Say we have $CCCTTS$ that is three cricket balls, two tennis balls and one squash ball.
In that case, that string can be arranged in $\dfrac{6!}{3!\cdot 2!\cdot 1!}$ ways.
However look at this expansion: do you see the term $27x^6~?$ That tells us that there are twenty-seven ways to select six balls from the given collection of balls.
BUT you will need to sit down and tabulate all twenty-seven compositions. That is a beast of a task.

Now the only real difference if we consider all the balls as distinct,is to use permutations in stead of multi-selections.
I.E. Say we have $CCCTTS$ that is three cricket balls, two tennis balls and one squash ball. $^7\mathcal{P}_3\cdot^6\mathcal{P}_2\cdot ^5\mathcal{P}_1$

4. ## Re: Combination or permutation question about sport balls

18564 looks to be the answer.

5. ## Re: Combination or permutation question about sport balls

Oh bah... the problem calls for putting the balls in row, not in a bag.

Ignore the previous posts.

6. ## Re: Combination or permutation question about sport balls

Ok... as we have a row let's correspond this with a 6 digit base 3 number.

Each digit specifies which type ball occupies that row position.

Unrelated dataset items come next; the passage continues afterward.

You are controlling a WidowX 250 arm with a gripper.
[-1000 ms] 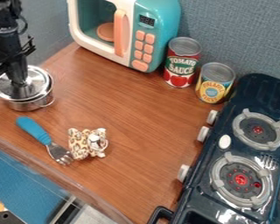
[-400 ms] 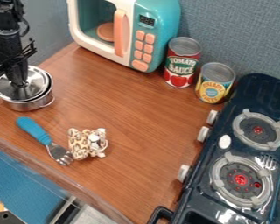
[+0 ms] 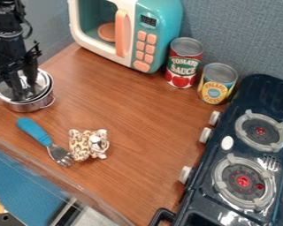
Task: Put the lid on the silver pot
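The jaws are parted over the middle of the lid (image 3: 41, 84), one finger to each side of its centre, and seem to grip nothing. Directly beneath them, the lid lies over the mouth of the silver pot (image 3: 29, 106), with a strip of pot rim showing on the side nearer the camera (whether it is fully seated I cannot tell). The step in hand looks like letting go, with the task all but done. To do it well, keep the jaws wide enough to clear the lid's middle, then lift straight up; a sideways drift could catch the lid and drag it off the rim. If it sits crooked, a light press from above should settle it without shoving the pot along the table (image 3: 138, 128). A little way from the jaws, toward the camera, lies a fork (image 3: 33, 129), and just beside it a spotted plush toy (image 3: 80, 145). Farther off, across from the jaws, stand the toy microwave (image 3: 166, 16), then the red can (image 3: 183, 64) and the yellow can (image 3: 216, 84); farthest is the stove (image 3: 218, 148).
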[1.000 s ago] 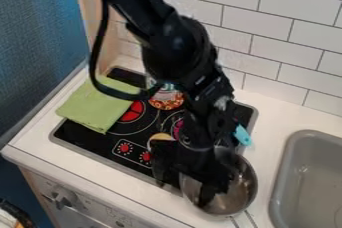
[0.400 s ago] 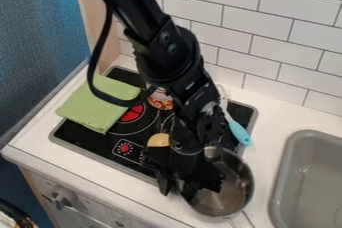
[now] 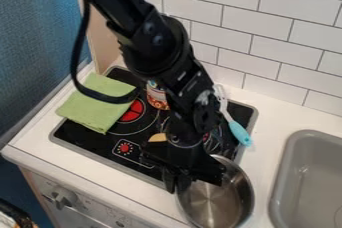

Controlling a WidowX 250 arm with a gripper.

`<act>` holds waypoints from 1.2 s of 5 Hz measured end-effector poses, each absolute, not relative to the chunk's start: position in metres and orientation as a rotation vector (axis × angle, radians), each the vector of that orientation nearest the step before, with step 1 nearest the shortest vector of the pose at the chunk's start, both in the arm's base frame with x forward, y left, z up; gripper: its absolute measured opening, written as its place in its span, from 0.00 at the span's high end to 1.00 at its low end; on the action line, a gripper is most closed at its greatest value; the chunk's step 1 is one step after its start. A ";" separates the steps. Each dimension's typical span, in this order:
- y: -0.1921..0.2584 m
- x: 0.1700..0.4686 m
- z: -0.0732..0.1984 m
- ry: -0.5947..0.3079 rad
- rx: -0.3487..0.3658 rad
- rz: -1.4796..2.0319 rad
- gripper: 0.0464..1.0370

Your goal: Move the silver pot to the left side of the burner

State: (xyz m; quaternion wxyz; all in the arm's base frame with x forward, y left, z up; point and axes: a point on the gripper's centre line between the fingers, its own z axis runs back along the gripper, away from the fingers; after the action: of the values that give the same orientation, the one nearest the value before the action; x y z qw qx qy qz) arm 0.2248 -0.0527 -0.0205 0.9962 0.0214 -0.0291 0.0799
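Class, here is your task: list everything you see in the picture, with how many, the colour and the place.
Pot: one, silver, at the stovetop's lower right corner
Stovetop: one, black with grey edging, on the counter
Cloth: one, green, stovetop's left side
Can: one, multicoloured, behind the arm
Utensil: one, blue handle, stovetop's right side
Item: one, tan, partly hidden, beside the gripper
Counter: one, white, around the stovetop
Sink: one, grey, right
Knob: one, grey, lower left front
Wall: one, white tiles, back
Panel: one, blue, left
Arm: one, black, from the top
Gripper: one, black, over the pot's upper left rim
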 end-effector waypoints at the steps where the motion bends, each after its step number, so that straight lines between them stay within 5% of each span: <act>1: -0.055 0.234 -0.002 -0.083 -0.005 0.176 0.97; 4: 0.015 0.223 0.057 -0.114 -0.056 0.378 0.97; 6: 0.086 0.223 0.054 -0.150 0.056 0.548 0.97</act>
State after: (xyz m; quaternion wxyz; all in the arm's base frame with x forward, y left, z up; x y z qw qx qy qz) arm 0.2229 0.0858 0.0542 0.9596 0.0274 -0.0740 0.2703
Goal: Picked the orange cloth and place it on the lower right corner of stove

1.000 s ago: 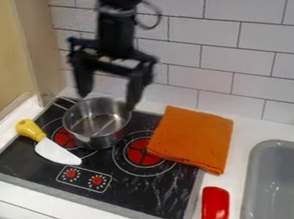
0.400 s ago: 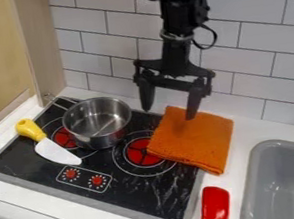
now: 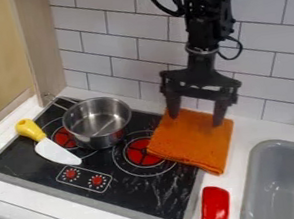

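My gripper [image 3: 196, 120] hangs over the back part of the orange cloth, its two fingers spread apart and pointing down, with nothing between them. Folded into a flat square, the orange cloth [image 3: 194, 141] lies across the right edge of the stove, partly on the white counter. The black stove [image 3: 147, 197] has its lower right corner uncovered, below the cloth. Whether the fingertips touch the cloth, I cannot tell.
A metal pot [image 3: 98, 122] stands on the stove's back left. A toy knife [image 3: 50, 146] with a yellow handle lies at its left. A red object [image 3: 215, 209] sits between the stove and the grey sink [image 3: 253, 184]. A tiled wall rises behind.
The gripper has moved right, from above the pot to above the cloth, and is a little lower than a second ago. The cloth and the other objects have stayed in place.
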Available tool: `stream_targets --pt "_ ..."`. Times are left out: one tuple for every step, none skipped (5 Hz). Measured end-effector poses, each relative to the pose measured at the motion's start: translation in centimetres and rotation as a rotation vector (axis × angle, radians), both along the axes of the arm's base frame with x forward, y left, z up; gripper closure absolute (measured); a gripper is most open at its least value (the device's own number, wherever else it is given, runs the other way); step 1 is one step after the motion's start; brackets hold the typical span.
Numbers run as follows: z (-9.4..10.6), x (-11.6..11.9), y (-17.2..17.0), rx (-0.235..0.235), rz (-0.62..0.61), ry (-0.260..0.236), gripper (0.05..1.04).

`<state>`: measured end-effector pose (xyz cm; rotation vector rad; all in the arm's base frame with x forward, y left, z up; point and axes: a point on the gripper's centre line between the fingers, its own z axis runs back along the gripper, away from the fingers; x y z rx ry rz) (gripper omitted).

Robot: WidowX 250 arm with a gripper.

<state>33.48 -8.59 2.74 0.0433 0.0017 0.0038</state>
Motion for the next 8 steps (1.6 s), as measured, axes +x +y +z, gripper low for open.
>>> stream_targets --pt "-1.0 -0.5 0.0 0.004 -0.038 0.042 0.084" --pt "-2.1 -1.6 0.8 0.018 -0.091 0.072 0.084" --pt "-2.6 -2.2 0.8 -0.004 -0.137 0.086 0.084" --pt "-2.7 -3.4 1.0 -0.038 -0.232 0.117 0.084" --pt "-2.5 -5.0 1.6 -0.031 -0.285 0.146 0.084" --pt "-2.2 -6.4 2.1 -0.022 -0.305 0.162 0.084" --pt "-2.4 -7.2 2.5 -0.008 -0.303 0.181 0.084" --pt "-2.4 -7.9 3.7 -0.007 -0.29 0.181 0.084"
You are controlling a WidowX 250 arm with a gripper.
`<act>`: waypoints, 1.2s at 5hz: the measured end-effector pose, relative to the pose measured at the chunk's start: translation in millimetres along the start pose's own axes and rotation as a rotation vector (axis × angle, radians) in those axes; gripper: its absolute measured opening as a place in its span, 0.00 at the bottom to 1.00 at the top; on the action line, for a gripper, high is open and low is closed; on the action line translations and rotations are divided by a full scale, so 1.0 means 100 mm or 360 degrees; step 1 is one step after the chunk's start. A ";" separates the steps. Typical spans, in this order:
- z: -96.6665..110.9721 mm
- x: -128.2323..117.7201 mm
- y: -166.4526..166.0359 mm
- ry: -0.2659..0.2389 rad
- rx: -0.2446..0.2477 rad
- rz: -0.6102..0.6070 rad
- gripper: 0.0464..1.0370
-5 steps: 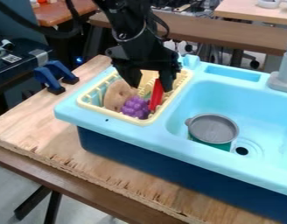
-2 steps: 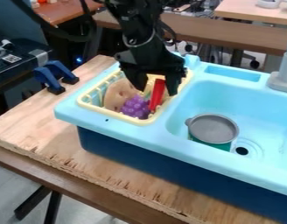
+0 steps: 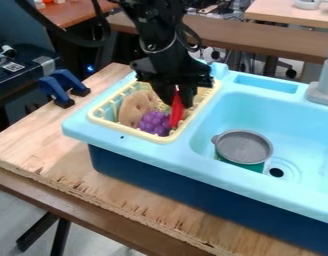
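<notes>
The black gripper [image 3: 178, 104] hangs down over the pale yellow dish rack [image 3: 129, 131], its jaws drawn together on the upper part of a slim red toy [image 3: 175, 116]. The toy stands close to upright inside the rack, at the side nearer the basin; whether it is a chilli pepper or some utensil's handle, I cannot tell. It is probably gripped high because that end rises clear of its neighbours, while the lower end sits down among them. A bunch of purple toy grapes [image 3: 154, 123] lies just beside it, at the front of the rack, and a tan toy with dark pits [image 3: 135, 107] leans behind the grapes, likely propped up by the rack's wall and the tight packing.

The rack is set into one end of the light blue toy sink [image 3: 136, 146], presumably where washed things would drain. In the basin, a grey-topped vessel with a green side [image 3: 243, 147] stands beside the drain [image 3: 276, 172], near the front wall, and the grey faucet [image 3: 325, 82] rises at the far edge. Two blue clamps [image 3: 53, 91] sit at the wooden board's edge [image 3: 33, 170], perhaps to hold it steady

As for labels, a small square code [image 3: 13, 66] shows on the dark machine at the far left, with no words I can make out
</notes>
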State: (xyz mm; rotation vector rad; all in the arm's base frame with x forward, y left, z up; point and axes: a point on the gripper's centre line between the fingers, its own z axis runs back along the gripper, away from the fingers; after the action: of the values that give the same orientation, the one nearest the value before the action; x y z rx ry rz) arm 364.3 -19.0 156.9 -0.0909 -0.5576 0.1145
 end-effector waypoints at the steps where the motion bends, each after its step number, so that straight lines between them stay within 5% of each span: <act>1: 0.01 -0.02 0.01 0.0003 -0.0016 0.0004 0.33; 3: 0.23 0.15 -0.02 -0.0030 -0.0086 -0.0107 0.33; 4: 0.70 0.35 -0.17 -0.0214 -0.0118 -0.0078 0.33; 5: 1.01 0.35 -0.47 -0.0142 -0.0262 0.0140 0.33; 6: 1.05 0.26 -0.80 0.0085 -0.0489 0.0407 0.33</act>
State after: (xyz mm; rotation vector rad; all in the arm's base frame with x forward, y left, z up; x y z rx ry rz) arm 337.1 -88.7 268.9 -0.4638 -0.5053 0.2737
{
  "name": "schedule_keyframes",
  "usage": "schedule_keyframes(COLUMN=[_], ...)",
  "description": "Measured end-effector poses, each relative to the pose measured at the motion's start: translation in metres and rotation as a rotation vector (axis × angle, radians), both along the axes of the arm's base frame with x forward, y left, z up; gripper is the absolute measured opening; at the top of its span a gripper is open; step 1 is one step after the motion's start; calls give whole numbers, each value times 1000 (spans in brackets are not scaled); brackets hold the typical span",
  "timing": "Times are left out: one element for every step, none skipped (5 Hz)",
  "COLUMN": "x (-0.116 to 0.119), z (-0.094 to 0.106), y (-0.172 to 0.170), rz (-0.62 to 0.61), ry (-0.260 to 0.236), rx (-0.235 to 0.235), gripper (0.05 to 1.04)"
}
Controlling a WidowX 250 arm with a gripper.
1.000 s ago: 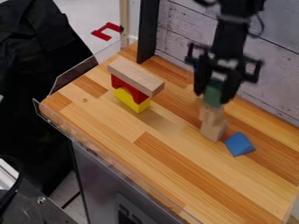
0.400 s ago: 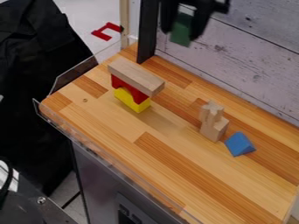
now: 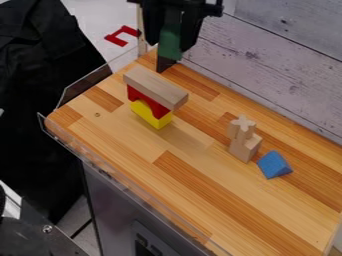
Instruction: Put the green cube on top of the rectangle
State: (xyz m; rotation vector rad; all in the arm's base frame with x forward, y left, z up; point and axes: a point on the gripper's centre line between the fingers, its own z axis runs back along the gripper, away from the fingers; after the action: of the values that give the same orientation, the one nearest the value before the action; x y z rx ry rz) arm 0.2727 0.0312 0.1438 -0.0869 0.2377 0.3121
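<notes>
High at the top of the view, the black gripper is shut on the green block, which hangs upright between its fingers. Below it and slightly to the left lies the wooden rectangle, resting flat across a red arch that stands on a yellow block. A gap in height separates the green block from the rectangle; the two are apart.
Right of centre on the wooden table stand small natural wood blocks, with a blue triangular block beside them. Behind runs a whitewashed plank wall; a clear plastic edge borders the left.
The gripper has lifted the green block off the natural wood blocks and carried it up and to the left. Between the last two views it moved further left and slightly lower.
</notes>
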Motion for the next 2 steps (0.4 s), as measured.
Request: schedule_keyframes(x=[-4, -7], z=[-4, -14], y=[5, 11], rz=[13, 29], ry=[11, 40], rx=[-17, -42], gripper=[544, 544])
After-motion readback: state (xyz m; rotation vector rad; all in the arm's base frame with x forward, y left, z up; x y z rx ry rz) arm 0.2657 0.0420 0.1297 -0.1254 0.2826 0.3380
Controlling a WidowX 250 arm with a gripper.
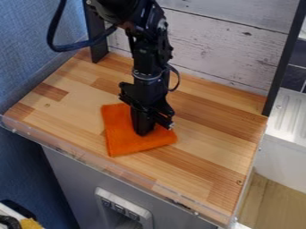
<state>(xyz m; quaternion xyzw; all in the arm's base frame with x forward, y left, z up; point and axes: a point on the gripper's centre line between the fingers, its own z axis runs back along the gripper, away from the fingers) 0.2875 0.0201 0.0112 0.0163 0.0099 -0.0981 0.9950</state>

The only glitch is that numbers can only have up to five of digit 2.

So take all the possible, $3^6= 729$ possible arrangements and remove the ones with 6 2's.

There's only one of them, all 2's.

So there are 728 possible arrangements of the balls in a row.

7. ## Re: Combination or permutation question about sport balls

Originally Posted by romsek
Ok... as we have a row let's correspond this with a 6 digit base 3 number.
Each digit specifies which ball occupies that row position.
The only glitch is that numbers can only have up to five of digit 2.
So take all the possible, $3^6= 729$ possible arrangements and remove the ones with 6 2's.
There's only one of them, all 2's.
So there are 728 possible arrangements of the balls in a row.
You have two different models to consider:
1) the balls in each sport are identical (all six tennis ball are indistinguishable).
2) the balls are all unique.

In many ways model #2 is the easiest to answer. If we have eighteen unique balls then
$^{18}\mathcal{P}_6=13366080$. SEE HERE

8. ## Re: Combination or permutation question about sport balls

Originally Posted by Plato
You have two different models to consider:
1) the balls in each sport are identical (all six tennis ball are indistinguishable).
2) the balls are all unique.

In many ways model #2 is the easiest to answer. If we have eighteen unique balls then
$^{18}\mathcal{P}_6=13366080$. SEE HERE
I'm assuming the balls of a given type are indistinguishable. Otherwise I think the problem would have just stated there were 18 balls.

9. ## Re: Combination or permutation question about sport balls

Originally Posted by romsek
I believe what you have to do is determine every combination of $c, t, s$ (# of balls of each type)
such that $c+t+s=6,~0\leq c \leq 6,~0\leq t \leq 6,~0 \leq s \leq 5$

Having done that find $\dbinom{7}{c}\dbinom{6}{t}\dbinom{5}{s}$ for each combo and sum them all up.

Are you expected to do this entirely by hand?
no we can use a calculator

10. ## Re: Combination or permutation question about sport balls

Originally Posted by romsek
18564 looks to be the answer.

ignore ......

11. ## Re: Combination or permutation question about sport balls

Originally Posted by romsek
Ok... as we have a row let's correspond this with a 6 digit base 3 number.

Each digit specifies which type ball occupies that row position.

The only glitch is that numbers can only have up to five of digit 2.

So take all the possible, $3^6= 729$ possible arrangements and remove the ones with 6 2's.

There's only one of them, all 2's.

So there are 728 possible arrangements of the balls in a row.